== WHAT IS BEING ASKED ==
Check each line of the data, and copy those where "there" appears.

=== Begin Enclosure ===

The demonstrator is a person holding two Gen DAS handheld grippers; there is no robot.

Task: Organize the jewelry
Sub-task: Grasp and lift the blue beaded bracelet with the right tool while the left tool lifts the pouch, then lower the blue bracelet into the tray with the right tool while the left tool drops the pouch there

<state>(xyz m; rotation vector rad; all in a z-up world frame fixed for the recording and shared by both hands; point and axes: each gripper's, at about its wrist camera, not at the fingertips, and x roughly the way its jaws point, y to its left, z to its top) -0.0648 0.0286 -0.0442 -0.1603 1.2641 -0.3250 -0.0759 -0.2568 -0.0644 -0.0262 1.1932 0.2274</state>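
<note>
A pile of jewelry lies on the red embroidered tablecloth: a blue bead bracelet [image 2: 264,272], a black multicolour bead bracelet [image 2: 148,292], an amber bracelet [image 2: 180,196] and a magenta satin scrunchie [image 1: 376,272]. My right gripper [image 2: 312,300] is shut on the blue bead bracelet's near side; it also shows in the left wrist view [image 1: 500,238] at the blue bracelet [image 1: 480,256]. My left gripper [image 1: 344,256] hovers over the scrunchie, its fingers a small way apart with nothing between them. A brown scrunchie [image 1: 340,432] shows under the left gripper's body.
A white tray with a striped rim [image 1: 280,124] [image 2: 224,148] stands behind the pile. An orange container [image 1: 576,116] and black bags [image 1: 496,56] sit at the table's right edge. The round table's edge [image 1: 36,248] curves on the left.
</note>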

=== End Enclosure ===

== YOUR RESPONSE ==
The demonstrator is a person holding two Gen DAS handheld grippers; there is no robot.
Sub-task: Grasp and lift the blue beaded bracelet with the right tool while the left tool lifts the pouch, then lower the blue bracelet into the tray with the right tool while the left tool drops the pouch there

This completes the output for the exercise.